Malard (Suzanne): Dédicace à l'antenne
Dédicace à l'antenne
Renouvelant les anciens fastes de Venise
Où le doge épousait la mer,
La lyre, où tout l'essor du siècle s'éternise,
Doit se fiancer avec l'air.
Le tremplin que ta verve exaltait, ô Banville,
Ce tremplin de cirque vaut-il
L'antenne qui déroule au-dessus de la ville
L'écheveau sombre de son fil?
Ton clown qui s'en allait rouler dans les étoiles
Rebondit-il mieux que la voix
Qui perce les plafonds, et non plus ceux de toiles,
Mais aussi les murs et les toits?
Dans l'élasticité que l'espace lui prête
Mon raide immobile s'est plu...
C'est ainsi que se sont, dans le coeur du poète,
Conciliés deux absolus.
Car son rêve, à la fois gyrovague et stylite,
Qui s'était cloîtré dans sa tour,
Peut, sans quitter la cime où l'esprit pur habite,
Du monde entier, boucler le tour.
... O vous qui, de ma voix unique, en faites mille,
O Nourrice d'ubiquité:
Antenne, j'inaugure ici la difficile
Aventure de vous chanter.
Mais saurai-je exprimer les sentiments étranges
Qui m'envahissent à vous voir,
Seule entre ciel et terre, au baisert blanc des anges,
Tendre en chantant vos cheveux noirs?
Dernier quatrain du poème "Orage"
Ondes, telles qu'Orphée, avec des rythmes clairs,
Enchaînant le vacarme et les bêtes féroces,
Charmez les éléments, ô Prêtresses des noces,
Des chastes noces de la voix avec l'éther.

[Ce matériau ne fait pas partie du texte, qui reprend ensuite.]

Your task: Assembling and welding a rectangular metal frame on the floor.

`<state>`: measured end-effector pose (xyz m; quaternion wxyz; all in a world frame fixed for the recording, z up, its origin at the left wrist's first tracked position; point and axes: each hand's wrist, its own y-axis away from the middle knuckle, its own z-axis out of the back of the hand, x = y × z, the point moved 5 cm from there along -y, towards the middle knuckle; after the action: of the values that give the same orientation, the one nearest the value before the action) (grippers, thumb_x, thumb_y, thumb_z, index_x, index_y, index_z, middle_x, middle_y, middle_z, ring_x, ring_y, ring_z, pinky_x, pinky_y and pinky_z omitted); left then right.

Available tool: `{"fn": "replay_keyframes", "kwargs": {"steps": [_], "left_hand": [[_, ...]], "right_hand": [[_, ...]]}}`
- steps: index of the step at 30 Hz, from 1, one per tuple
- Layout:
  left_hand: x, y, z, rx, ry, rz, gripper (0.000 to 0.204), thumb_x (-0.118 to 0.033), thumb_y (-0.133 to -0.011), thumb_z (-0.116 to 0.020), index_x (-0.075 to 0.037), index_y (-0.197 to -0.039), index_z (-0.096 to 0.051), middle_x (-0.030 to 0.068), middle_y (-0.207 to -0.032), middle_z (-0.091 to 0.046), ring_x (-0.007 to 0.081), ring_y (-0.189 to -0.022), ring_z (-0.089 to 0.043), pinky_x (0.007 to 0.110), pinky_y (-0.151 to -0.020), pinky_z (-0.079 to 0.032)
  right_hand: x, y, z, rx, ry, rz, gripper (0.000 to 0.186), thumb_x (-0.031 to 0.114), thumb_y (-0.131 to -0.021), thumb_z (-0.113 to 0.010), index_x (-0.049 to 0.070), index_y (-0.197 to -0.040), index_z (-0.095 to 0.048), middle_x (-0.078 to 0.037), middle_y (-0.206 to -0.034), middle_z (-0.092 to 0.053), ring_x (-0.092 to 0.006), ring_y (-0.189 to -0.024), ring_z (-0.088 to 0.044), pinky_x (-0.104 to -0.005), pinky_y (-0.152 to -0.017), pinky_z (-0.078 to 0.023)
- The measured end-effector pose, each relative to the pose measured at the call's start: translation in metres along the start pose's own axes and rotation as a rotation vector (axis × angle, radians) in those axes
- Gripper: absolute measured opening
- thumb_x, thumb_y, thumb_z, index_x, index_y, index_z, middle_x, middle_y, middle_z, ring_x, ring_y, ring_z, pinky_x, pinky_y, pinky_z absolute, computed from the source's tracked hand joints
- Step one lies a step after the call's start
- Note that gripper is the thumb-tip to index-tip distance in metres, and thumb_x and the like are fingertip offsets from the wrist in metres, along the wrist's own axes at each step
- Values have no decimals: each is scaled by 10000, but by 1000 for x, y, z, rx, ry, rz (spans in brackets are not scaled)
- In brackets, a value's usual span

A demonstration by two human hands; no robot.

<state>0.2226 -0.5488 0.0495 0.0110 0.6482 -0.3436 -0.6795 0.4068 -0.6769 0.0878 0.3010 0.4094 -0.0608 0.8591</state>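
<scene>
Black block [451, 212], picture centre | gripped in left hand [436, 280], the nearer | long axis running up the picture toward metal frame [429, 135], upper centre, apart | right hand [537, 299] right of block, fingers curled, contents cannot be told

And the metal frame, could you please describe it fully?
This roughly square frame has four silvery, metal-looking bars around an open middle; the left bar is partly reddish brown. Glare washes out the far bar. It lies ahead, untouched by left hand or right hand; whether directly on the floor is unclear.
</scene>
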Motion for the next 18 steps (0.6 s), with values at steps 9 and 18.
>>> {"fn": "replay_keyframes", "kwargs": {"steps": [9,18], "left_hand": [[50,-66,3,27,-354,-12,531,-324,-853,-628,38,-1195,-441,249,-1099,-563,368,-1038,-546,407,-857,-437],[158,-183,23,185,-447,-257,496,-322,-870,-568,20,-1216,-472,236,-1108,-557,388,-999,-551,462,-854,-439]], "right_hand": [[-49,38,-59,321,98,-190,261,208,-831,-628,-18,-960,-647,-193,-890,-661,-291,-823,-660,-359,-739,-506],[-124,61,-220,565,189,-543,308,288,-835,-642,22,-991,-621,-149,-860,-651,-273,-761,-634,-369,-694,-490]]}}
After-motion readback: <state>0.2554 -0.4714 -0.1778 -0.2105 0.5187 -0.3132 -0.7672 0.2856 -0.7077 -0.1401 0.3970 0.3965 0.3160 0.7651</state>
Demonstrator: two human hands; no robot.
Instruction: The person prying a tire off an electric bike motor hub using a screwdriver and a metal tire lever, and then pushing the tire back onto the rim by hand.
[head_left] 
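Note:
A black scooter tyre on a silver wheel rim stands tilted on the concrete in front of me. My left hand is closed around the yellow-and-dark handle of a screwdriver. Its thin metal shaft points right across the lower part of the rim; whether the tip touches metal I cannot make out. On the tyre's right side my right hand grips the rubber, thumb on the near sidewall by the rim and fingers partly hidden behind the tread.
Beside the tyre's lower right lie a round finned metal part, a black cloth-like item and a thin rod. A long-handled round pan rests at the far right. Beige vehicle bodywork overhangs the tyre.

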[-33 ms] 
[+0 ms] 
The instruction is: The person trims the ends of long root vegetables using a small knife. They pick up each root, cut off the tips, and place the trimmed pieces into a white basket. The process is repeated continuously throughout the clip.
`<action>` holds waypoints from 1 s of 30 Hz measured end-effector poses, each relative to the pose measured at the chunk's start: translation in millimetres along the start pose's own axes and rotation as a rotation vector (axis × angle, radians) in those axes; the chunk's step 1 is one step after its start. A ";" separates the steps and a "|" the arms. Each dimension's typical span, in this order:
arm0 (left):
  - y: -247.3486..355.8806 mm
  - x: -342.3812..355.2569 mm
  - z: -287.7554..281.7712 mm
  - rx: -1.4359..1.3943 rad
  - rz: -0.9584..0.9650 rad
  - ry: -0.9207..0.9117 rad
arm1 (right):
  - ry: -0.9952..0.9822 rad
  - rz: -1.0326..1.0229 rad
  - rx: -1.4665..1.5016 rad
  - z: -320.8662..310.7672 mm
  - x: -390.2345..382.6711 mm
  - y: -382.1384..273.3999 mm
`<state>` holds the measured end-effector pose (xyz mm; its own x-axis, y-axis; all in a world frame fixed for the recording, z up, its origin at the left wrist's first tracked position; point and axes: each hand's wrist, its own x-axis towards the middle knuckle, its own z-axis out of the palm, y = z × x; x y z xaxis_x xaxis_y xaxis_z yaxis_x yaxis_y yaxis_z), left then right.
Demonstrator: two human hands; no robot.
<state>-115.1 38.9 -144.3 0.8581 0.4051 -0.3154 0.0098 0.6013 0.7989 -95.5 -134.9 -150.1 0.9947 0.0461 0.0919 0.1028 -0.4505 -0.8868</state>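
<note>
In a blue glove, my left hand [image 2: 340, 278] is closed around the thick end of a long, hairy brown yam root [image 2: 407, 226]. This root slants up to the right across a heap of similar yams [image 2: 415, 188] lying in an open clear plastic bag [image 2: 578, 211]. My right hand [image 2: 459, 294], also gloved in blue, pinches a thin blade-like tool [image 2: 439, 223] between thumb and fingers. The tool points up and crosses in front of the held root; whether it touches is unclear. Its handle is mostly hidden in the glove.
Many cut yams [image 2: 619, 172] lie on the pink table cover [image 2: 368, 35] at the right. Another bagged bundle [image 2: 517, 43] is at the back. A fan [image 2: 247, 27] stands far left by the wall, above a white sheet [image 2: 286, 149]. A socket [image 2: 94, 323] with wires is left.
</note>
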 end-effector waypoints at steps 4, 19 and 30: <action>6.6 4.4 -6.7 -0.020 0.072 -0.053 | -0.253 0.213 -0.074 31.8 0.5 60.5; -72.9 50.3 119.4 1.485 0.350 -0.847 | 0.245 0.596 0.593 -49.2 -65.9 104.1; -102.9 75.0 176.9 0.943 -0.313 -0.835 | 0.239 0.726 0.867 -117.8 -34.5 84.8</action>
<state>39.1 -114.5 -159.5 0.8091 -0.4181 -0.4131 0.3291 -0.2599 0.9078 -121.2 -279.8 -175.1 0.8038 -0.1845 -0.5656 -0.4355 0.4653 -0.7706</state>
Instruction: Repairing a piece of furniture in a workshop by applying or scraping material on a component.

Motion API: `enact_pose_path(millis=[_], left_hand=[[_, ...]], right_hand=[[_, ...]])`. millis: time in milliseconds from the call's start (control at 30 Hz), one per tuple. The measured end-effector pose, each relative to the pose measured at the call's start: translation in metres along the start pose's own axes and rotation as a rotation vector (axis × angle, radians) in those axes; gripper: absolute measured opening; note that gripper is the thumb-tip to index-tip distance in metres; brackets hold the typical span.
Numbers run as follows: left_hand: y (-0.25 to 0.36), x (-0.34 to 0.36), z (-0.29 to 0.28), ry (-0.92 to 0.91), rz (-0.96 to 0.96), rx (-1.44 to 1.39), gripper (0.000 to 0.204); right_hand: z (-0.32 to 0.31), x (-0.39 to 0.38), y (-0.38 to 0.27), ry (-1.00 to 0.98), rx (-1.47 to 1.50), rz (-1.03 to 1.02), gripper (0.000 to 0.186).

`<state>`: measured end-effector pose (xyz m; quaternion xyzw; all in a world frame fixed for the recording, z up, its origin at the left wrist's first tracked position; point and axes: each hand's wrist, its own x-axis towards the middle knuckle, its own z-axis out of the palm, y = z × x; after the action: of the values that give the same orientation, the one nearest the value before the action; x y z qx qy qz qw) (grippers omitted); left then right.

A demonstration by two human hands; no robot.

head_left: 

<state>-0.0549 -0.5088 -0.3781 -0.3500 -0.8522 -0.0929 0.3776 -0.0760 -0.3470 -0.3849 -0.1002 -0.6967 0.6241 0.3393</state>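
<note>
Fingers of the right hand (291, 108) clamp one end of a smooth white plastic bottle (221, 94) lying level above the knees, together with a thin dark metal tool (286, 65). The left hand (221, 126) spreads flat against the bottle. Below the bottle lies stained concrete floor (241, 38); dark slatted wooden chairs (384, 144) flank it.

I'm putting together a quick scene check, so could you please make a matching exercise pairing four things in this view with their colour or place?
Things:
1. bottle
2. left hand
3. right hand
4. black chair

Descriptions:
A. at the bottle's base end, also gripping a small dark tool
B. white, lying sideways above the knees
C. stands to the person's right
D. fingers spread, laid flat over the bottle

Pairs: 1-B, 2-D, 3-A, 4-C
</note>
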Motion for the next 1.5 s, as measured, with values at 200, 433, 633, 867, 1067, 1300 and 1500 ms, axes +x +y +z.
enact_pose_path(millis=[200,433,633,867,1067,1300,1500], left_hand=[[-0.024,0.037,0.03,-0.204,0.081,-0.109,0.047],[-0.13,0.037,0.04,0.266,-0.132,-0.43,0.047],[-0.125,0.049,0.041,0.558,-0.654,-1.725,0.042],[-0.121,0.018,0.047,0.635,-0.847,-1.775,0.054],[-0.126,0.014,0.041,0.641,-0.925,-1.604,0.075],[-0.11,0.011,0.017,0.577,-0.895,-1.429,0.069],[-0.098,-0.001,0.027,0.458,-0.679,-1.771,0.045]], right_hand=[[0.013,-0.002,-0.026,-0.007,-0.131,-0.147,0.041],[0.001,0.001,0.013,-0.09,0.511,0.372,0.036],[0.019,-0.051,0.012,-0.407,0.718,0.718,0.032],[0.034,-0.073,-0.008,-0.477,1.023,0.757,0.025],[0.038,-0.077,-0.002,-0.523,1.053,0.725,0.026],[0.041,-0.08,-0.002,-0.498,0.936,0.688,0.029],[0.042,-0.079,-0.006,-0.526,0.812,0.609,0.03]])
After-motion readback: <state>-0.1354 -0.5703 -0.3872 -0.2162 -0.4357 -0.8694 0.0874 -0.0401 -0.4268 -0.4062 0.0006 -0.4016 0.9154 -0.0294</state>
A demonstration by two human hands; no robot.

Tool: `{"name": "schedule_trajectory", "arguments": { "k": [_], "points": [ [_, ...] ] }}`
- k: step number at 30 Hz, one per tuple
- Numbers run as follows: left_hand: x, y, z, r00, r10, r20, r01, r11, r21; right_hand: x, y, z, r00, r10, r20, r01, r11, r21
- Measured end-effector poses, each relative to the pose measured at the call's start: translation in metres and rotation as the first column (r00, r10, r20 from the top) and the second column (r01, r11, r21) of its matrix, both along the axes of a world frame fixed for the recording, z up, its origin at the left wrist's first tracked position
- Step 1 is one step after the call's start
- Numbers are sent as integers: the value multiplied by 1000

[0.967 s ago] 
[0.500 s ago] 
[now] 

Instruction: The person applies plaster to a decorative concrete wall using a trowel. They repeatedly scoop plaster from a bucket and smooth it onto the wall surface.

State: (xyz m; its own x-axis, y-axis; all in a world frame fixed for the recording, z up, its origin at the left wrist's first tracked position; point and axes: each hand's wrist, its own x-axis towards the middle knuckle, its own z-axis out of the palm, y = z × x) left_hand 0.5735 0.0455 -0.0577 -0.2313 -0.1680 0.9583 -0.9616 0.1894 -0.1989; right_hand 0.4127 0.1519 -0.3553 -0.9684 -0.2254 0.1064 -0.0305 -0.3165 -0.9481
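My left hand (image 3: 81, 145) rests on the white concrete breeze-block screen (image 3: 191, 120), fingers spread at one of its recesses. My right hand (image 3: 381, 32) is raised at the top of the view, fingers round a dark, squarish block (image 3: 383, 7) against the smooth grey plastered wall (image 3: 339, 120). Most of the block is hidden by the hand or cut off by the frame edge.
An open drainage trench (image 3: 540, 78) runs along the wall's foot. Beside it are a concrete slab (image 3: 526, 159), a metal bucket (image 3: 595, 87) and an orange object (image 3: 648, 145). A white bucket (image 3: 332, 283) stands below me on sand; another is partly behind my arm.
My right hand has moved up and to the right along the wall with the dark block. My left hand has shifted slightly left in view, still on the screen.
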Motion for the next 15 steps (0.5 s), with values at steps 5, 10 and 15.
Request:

Début de "La voix irradiée"
(où l'auteure traduit les résonnances intérieures et presque mystiques de sa propre voix à l'antenne dans le moment de son amplification et de sa diffusion radiophonique.)
Je ne l'entends pas croître et se multiplier,
La voix frêle que - hors de ma poitrine frêle -
J'arrache pour l'offrir au monde hospitalier.
Vers le toit - est-il un ou mille? - qui la hèle,
Je ne sais pas comment l'écho multiple court
Qui déjà n'est plus moi quoiqu'il soit encore elle.
Ma voix quotidienne et, veuve de contour,
D'unique devenue innombrable j'écoute
Mes dents sans force en remâcher le timbre sourd.